An excerpt from the novel The Last Baby Angel, by Sam Calvin Brown. Music by The Cons of Formant, who will be playing at the book launch on September 6 at Dizzy’s Gypsy Bistro. Film and production by Randy Randolph
An excerpt from the novel The Last Baby Angel, by Sam Calvin Brown. Music by The Cons of Formant, who will be playing at the book launch on September 6 at Dizzy’s Gypsy Bistro. Film and production by Randy Randolph
Flannery O’Connor supposedly said that “Writing a novel is a terrible experience, during which the hair often falls out and the teeth decay.” I would say there is more than a bit of truth in this statement, at least in my lowly and short-lived opinion. It seems to me, and O’Connor might agree, that writing consists of two rhythms. The first is a white hot, free jazz ecstasy. It works, and we don’t know how or why, but we just go with it. We run with it. It’s getting drunk without the fear of a hangover. I love this kind of writing, and those who write more than likely do so for this endorphin-charged side of the creative process. But alas, there is another and darker side to writing. It’s that self-loathing that O’Connor alludes to and all writers, great and small, must face. It’s the hangover price the writer must pay, and it comes at different times for different people working on different projects. For me and The Last Baby Angel, it came around page one hundred. I hit what I now call The Hundred Page Wall, and I shut my laptop. And I stared at nothing while I tried to figure out what had just happened.

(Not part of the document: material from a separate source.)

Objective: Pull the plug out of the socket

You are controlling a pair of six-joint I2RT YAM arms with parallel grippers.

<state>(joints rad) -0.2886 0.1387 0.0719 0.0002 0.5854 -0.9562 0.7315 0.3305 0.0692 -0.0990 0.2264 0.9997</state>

It’s the worst feeling I have ever encountered, and it almost kept me from finishing the novel. Allow me to attempt to recreate it. It’s a sinking sensation that occurs when you realize that you are in the midst of a piece of writing that you cannot finish, but cannot bear to leave. It was so beautiful, and it was working so well. You were in the pages, your eyes looked past the ink or the graphite or the pixels into some story or scene so real you had to believe it existed somewhere outside your head. You paused to take a breath, and you raise your head to look around for a moment, just a moment. You needed a moment to see where you were, and to admire the beauty you somehow created. Just a moment’s pause. You look back at the page. Uh oh.
You look back at what was a page, and you are staring at a wall—high and wide and despairingly thick—and it is staring right back at you. The Hundred Page Wall. It doesn’t make any sense, and you try desperately to find the thread you were following. You go back to page ninety-nine and read it over, and over, and over again. Nothing. You jot down some ideas, places to go next, hypothetical dots on your plot. Nothing. And a surge in your empty belly (you have written right through supper) lets you realize that you have successfully built characters that you truly love and want to be around, and you have placed them in a setting that is rapidly becoming a second home to you. You have set up tension, created conflict, and readied yourself for a great and wonderful ride. But you—yes, YOU—now stare at a dead idea on a dead page in a dead world on which you just wasted so many hours and so many emotions. Exhaustion and frustration replace the excitement you felt only moments earlier. You stare at The Hundred Page Wall.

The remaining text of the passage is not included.